[SPARK-54507][SQL] Add time_bucket function for TIME type bucketing #53237

vinodkc · 2025-11-26T17:58:23Z

What changes were proposed in this pull request?

This PR adds a new SQL function time_bucket() that buckets TIME values into fixed-width intervals, returning the start time of each bucket. This enables histogram generation and time-of-day pattern analysis for TIME columns.

Why are the changes needed?

The TIME type currently lacks a bucketing function for aggregation and analysis. Users cannot easily group TIME values by arbitrary intervals (e.g., 15-minute or 1-hour buckets) without complex manual calculations.

Current Gap:

Existing functions don't support TIME bucketing:

window(): Only works with TIMESTAMP, not TIME. Returns a struct, not a scalar.
date_trunc(): Doesn't support TIME type
time_trunc(): Only supports fixed calendar units (HOUR, MINUTE), not arbitrary intervals like "15 minutes" or "90 minutes"

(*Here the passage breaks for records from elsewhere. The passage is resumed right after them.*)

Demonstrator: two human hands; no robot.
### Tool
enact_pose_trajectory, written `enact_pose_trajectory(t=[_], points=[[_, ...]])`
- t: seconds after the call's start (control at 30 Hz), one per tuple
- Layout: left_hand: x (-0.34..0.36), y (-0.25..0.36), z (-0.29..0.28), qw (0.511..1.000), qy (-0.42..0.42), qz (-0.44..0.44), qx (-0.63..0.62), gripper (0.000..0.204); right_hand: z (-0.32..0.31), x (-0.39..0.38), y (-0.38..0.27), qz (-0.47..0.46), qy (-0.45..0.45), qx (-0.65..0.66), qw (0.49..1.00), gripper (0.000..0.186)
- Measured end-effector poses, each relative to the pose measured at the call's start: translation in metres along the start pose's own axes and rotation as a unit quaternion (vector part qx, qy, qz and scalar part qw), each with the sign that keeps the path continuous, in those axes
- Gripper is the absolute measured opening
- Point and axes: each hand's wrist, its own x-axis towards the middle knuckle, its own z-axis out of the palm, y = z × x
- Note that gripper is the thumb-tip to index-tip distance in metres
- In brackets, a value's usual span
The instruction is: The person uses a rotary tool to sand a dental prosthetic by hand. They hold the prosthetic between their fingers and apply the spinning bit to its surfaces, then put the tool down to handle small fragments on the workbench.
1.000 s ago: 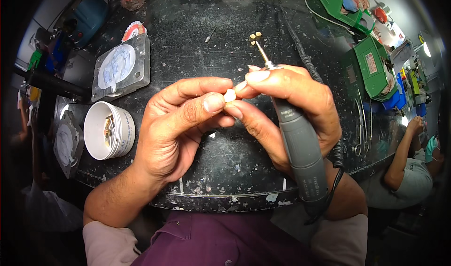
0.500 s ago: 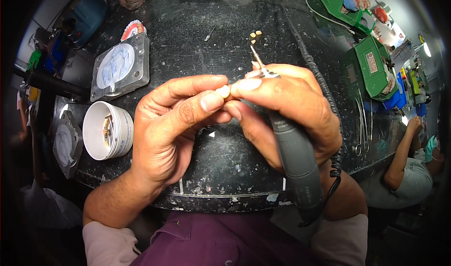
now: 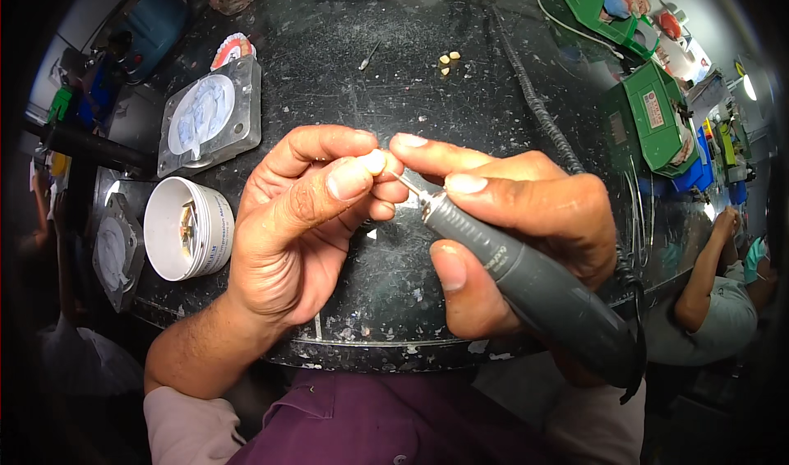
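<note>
Between the thumb and fingers of my left hand (image 3: 300, 206) is a small, pale, tooth-coloured piece that looks like a dental crown (image 3: 374, 162). My right hand (image 3: 526, 210) grips a dark grey rotary handpiece (image 3: 534, 288), its thin metal bur (image 3: 406, 182) slanting up to the left toward the crown. The bur's tip is at the crown's right side; whether it touches I cannot tell. My right index finger reaches close to the crown. Farther off on the black bench lie several small yellowish tooth pieces (image 3: 445, 59) and a loose bur (image 3: 369, 56).
At left stand a metal flask half (image 3: 244, 128) with bluish-white material, a white tub (image 3: 168, 239) holding small metal pieces, and a denture model (image 3: 234, 50). The handpiece's coiled cord (image 3: 534, 95) runs along the right. Green bins (image 3: 649, 116) and scissor-like tools (image 3: 639, 210) lie beyond; another person's arm (image 3: 707, 276) is at far right.
My right hand has turned the handpiece, swinging its bur from pointing away to pointing at the crown. Its fingers have left the crown, which my left hand still holds, slightly farther left.
</note>
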Motion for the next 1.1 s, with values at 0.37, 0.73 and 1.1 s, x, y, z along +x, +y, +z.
enact_pose_trajectory(t=[0.37,0.73,1.1], points=[[-0.0014,-0.0042,-0.0021,1.0,-0.022,0.016,-0.009,0.015,0.001,0.002,0.0027,-0.031,-0.008,-0.042,0.999,0.028],[-0.0015,-0.0043,-0.0008,0.999,-0.023,0.026,-0.011,0.014,-0.0002,0.002,0.0004,-0.015,-0.016,-0.053,0.998,0.028],[-0.0016,-0.0045,0.0005,0.999,-0.013,0.03,0.003,0.014,0.0004,0.002,0.0016,-0.015,-0.013,-0.057,0.998,0.028]])
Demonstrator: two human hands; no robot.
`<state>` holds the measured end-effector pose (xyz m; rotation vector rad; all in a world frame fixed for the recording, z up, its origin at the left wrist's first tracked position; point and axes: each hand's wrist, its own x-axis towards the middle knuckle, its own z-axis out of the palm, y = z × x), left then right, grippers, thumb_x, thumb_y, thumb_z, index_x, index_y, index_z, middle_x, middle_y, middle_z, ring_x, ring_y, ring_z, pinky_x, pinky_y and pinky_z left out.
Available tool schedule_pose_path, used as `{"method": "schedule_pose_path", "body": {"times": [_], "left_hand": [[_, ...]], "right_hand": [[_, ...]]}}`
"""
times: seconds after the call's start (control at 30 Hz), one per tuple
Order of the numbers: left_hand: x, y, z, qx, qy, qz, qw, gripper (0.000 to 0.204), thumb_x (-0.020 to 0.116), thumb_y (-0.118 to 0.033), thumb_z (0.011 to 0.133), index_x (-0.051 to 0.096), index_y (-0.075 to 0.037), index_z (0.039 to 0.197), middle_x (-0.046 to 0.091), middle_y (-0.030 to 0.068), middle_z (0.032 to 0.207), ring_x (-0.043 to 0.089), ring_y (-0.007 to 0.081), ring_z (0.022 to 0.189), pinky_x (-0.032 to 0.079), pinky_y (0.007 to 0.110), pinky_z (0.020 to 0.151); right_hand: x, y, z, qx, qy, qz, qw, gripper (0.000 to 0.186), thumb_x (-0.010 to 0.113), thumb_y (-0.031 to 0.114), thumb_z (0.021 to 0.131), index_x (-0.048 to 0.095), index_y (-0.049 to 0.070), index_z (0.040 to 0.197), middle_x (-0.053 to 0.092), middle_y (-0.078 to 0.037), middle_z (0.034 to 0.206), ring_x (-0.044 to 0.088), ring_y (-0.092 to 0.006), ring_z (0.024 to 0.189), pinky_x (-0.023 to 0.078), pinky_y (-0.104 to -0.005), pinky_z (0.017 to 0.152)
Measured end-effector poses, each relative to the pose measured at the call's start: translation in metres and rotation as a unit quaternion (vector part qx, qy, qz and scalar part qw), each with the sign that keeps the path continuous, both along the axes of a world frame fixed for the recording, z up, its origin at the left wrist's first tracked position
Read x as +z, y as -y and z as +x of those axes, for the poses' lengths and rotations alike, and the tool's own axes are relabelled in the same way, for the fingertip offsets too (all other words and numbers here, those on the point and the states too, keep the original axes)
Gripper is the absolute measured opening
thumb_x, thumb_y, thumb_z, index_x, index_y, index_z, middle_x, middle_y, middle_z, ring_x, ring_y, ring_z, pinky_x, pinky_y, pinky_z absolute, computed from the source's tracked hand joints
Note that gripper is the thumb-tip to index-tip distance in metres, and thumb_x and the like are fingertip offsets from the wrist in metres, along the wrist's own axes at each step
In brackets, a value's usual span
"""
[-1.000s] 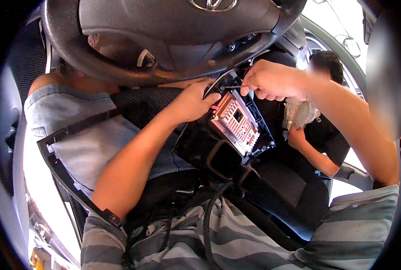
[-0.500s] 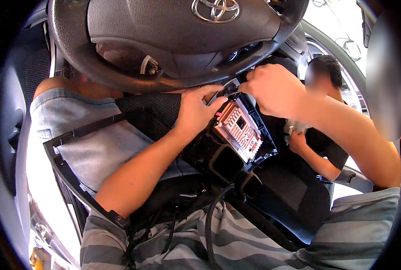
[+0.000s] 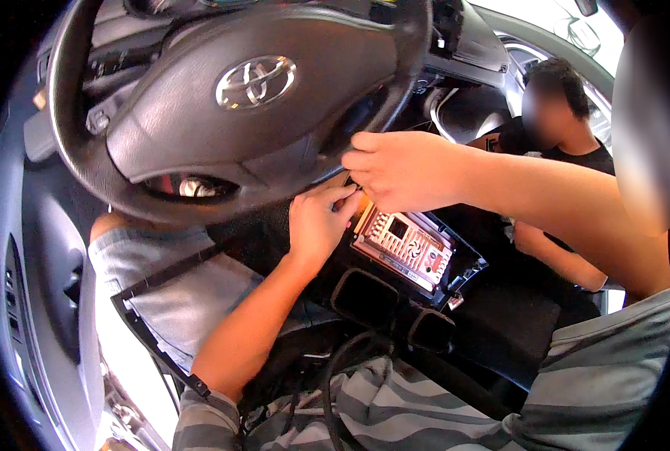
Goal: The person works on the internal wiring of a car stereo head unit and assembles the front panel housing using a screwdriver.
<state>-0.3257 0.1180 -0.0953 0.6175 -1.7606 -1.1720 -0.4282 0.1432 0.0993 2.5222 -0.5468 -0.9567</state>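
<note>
Wheel (image 3: 312, 124): ten o'clock from metal box (image 3: 404, 244), looming (so big!)
Left hand (image 3: 318, 224): nine o'clock
Right hand (image 3: 402, 171): twelve o'clock
Grips: curled; clamped? I can't tell

A fisheye view looked down from the head, above and behind the nearby hands (image 3: 408, 172), facing forward.
</note>
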Motion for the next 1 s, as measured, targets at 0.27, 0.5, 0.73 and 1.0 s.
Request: {"method": "schedule_pose_path", "body": {"times": [0.27,0.5,0.73,1.0], "left_hand": [[0.001,0.005,-0.003,0.008,-0.039,-0.014,0.999,0.012,0.074,-0.002,0.077,0.072,0.002,0.088,0.063,0.009,0.068,0.055,0.0135,0.055,0.046,0.028,0.051],[0.013,0.005,-0.004,0.019,0.019,-0.08,0.996,0.01,0.076,-0.005,0.075,0.07,-0.001,0.082,0.054,0.0063,0.064,0.053,0.0155,0.054,0.044,0.031,0.05],[0.031,0.006,0.003,-0.012,0.061,-0.053,0.997,0.016,0.077,-0.002,0.073,0.068,-0.001,0.087,0.056,0.0042,0.067,0.053,0.0137,0.058,0.043,0.028,0.055],[0.045,0.014,0.008,-0.054,0.121,-0.161,0.978,0.022,0.073,-0.004,0.075,0.068,-0.002,0.096,0.062,0.0133,0.077,0.062,0.0324,0.07,0.049,0.04,0.065]], "right_hand": [[0.023,-0.01,0.005,-0.357,0.242,-0.134,0.892,0.033,0.065,0.037,0.083,0.071,0.006,0.076,0.068,-0.012,0.08,0.066,-0.0302,0.083,0.052,-0.0397,0.069],[0.007,-0.023,-0.018,-0.368,0.366,-0.069,0.852,0.026,0.062,0.025,0.087,0.063,0.0,0.08,0.066,-0.019,0.075,0.066,-0.037,0.075,0.052,-0.0431,0.065],[0.003,-0.03,-0.028,-0.38,0.388,-0.011,0.84,0.028,0.07,0.015,0.073,0.062,0.001,0.095,0.065,-0.022,0.092,0.066,-0.0409,0.085,0.054,-0.0473,0.076],[-0.001,-0.036,-0.036,-0.262,0.406,0.001,0.876,0.034,0.068,0.01,0.068,0.057,0.003,0.099,0.063,-0.013,0.098,0.06,-0.0313,0.1,0.05,-0.0403,0.086]]}}
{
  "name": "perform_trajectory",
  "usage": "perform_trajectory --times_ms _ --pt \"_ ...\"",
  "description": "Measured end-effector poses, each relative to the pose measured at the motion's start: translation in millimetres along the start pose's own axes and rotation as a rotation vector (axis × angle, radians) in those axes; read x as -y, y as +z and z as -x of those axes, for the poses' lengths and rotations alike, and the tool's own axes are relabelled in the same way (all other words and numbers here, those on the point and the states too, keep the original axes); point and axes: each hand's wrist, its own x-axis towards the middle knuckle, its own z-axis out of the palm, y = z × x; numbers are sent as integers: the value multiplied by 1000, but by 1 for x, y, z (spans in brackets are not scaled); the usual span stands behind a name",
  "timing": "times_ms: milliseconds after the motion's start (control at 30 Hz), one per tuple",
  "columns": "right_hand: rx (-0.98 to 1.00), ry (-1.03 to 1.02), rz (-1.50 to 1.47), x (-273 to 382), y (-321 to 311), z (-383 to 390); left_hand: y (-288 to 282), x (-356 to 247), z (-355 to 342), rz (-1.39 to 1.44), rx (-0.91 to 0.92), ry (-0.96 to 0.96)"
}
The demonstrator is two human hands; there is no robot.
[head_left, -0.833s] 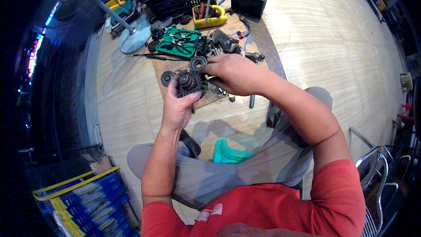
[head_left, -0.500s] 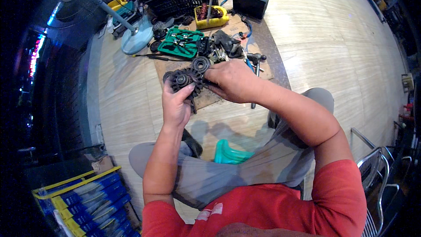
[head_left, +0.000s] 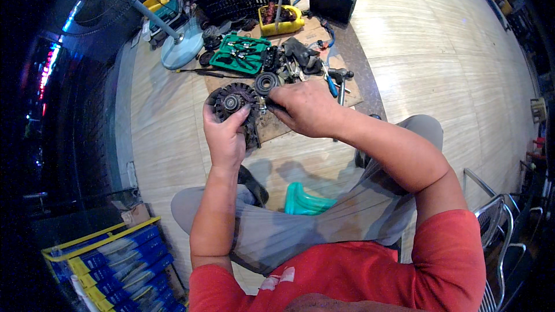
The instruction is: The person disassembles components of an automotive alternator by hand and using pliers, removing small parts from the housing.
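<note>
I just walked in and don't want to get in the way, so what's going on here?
The person's left hand holds a dark finned wheel. Their right hand is beside a dark ring-shaped part; whether it grips anything is hidden. Ahead, an open green tool tray lies near a yellow container.

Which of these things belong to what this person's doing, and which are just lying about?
Seemingly the job in hand:
dark finned wheel, held in the left hand
perhaps the ring-shaped part near the right hand
perhaps the green tool case

Seemingly just lying about:
yellow container
black box
green plastic object
pale blue fan base
</note>
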Motion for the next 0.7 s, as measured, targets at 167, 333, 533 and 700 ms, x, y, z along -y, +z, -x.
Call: perform_trajectory --times_ms 167,333,533,700 --pt "-54 -10 -101 -4 4 -2 -3 -4 -1 115 7 -58" --pt "-61 34 -157 3 8 1 0 -5 2 -19 -24 46" --pt "-77 51 -173 -3 20 2 -3 -6 4 -3 -21 67" --pt "-133 112 -227 -26 12 -3 -20 -24 -5 114 74 -8"
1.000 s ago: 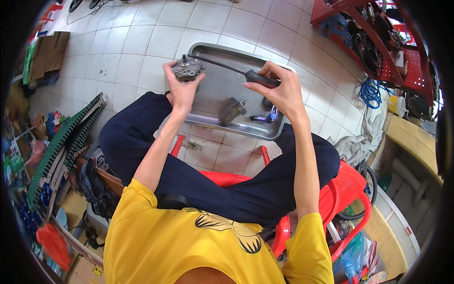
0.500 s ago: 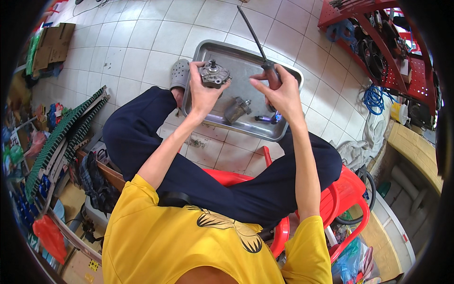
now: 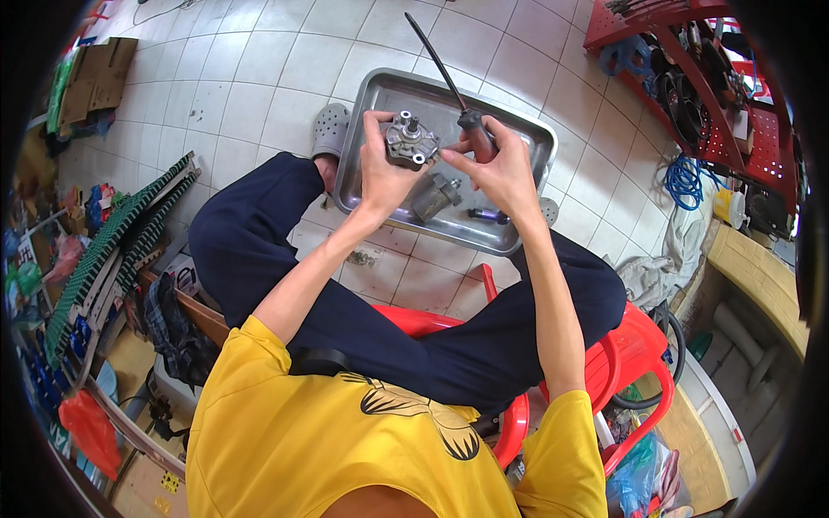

Current workarounds are error-prone, hard to maintain:

-- Manual calculation (error-prone, hard to maintain)
SELECT TIME(FLOOR(TIME_TO_SECONDS(event_time) / 900) * 900) as bucket FROM events;

Proposed solution:

SELECT time_bucket(INTERVAL '15' MINUTE, event_time) as bucket FROM events;

Use Cases:

This function addresses common real-world analytics needs:

Retail Analytics: Analyze customer traffic by 30-minute slots to optimize staffing
Healthcare: Group appointments by 15-minute intervals for scheduling optimization
Manufacturing: Aggregate sensor readings by hourly buckets to detect production patterns
DevOps: Bucket system events by 5-minute intervals for performance monitoring
Business Intelligence: Create time-of-day histograms for reporting

Industry Precedent:

SQL Server 2022: DATE_BUCKET() supports TIME type bucketing
TimescaleDB: time_bucket() is one of their most popular functions for time-series analytics
This fills a critical gap in Spark's TIME type functionality and brings it on par with leading databases

Does this PR introduce any user-facing change?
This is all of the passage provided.